The first note I received was from an Amazon bestselling author who is concerned about how much raunch to put in her sex scenes. How to make the pages steam without burning her career.

So you’re telling me I get to talk about nasty things every week, while drinking morning cocktails? Yeah. Yep. Yes.

Bitch of a job this.

Here’s the question:

“I need tips on writing a love scene. I can write fuckhot love scenes when I’m writing erotica, but I can’t publish erotica. (Long story, but it comes down to I’m a teacher in a tiny rural community and omg-the-drama-it-could-cause.) But more than that, I don’t want to have to write erotica in order to write romance.

“Because of that, any love scenes I write are fade-to-black or vague, and even my own mother said she wishes I’d write something a little dirtier. (Isn’t she great?) So I’m wondering if you have any tips on how to write a decent love scene without having to cross the line to erotica.”

She had me at ‘fuckhot.’ And at the bit where she details her concerns because of her career. I taught in Podunk, Missouri (shout out to MoCo) in the beginning of my career, which is part of the reason I chose to begin writing with a pseudonym. Juggling professional and writing careers can pose problems if you’re supposed to be seen as a role model. So I understand entirely why she’s bound to PG-13 material – and I think her mom is badass.

Still, I’m not entirely sure there is technically much difference between writing romance and erotica. Most of us assume one is dirtier and kinkier, but they both have a similar goal, right? To arouse their audiences’ sexual desires.

The difference, I believe, is between an entire manuscript and a scene. Here’s my thought:

There is something smoldering hot about a sex scene refusing to give away all the details, letting the readers’ imaginations run wild.

Because of that, I don’t think she really has a problem at all, but an awesome opportunity to play with her words and flirt with her readers (like foreplay).

Here’s my suggestion:

I always love detailing bodies coming together, using verbs (enraptured, danced, grazed, etc.) to describe their placement, without coming out and saying anything about penis-and-vagina action (or other combinations of sexual organs).

An example?

“His hand grazed the curve of her lower back as she sank into the down comforter. She blossomed for him underneath his broad shoulders with her smooth legs intertwined and buckling around his waist.”

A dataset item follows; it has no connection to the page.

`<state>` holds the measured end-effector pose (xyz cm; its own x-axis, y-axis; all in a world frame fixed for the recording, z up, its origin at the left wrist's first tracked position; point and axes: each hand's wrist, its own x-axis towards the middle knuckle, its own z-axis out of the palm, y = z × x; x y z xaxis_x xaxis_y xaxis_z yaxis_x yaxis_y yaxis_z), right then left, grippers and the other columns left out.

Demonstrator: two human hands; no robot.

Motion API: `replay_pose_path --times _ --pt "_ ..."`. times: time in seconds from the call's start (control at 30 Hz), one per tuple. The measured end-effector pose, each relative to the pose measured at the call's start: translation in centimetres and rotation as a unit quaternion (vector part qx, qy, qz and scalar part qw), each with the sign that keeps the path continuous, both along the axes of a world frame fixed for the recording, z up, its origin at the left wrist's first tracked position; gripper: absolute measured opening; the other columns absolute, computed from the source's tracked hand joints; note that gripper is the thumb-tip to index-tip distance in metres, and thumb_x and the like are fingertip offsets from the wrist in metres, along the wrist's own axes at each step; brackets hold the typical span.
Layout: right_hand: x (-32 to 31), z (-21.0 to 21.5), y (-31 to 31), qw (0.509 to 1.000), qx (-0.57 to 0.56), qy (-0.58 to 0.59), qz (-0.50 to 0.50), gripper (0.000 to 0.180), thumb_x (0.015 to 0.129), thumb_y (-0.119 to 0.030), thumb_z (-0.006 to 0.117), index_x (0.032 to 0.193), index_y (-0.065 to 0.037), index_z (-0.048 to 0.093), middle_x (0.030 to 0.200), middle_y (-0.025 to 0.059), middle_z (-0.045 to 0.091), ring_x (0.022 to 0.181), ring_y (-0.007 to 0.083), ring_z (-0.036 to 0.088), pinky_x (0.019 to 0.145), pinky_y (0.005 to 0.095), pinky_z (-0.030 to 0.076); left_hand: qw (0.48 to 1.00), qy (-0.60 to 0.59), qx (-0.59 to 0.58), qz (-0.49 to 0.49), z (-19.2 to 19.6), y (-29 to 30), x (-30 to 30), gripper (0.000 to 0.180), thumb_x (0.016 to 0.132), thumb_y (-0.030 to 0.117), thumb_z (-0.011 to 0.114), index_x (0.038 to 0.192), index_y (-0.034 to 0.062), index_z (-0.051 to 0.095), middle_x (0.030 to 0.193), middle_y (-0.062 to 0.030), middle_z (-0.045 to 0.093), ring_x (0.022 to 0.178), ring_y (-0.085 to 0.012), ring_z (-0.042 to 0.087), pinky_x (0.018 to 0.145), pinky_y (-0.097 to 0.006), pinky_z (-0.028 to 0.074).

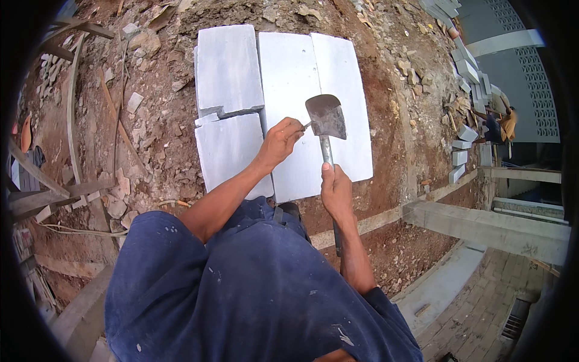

We’re not talking about penetration. Frankly, blossoming for him could mean many things. But imagery makes the reader see something and they will go wherever their imagination wants. That’s exciting (for them and you).

The rule I write sex scenes by is simple. If I would cringe saying it to one of my former bosses, I probably need to leave some of the dirty work up to the readers.

Erotica is great, if that’s what you want to write, but you don’t have to write an entire book of it, if you don’t want to.

Playing with unusual verbs and putting a metaphor on its proverbial back are two ways to get the point across without giving away the goods.

Funny, this is the second post I’ve referenced giving it all away (and my refusal to), yet here I am dishing out tips on how to make your work dirtier while avoiding a mud bath.

You guys sure put out one hell of an initiation.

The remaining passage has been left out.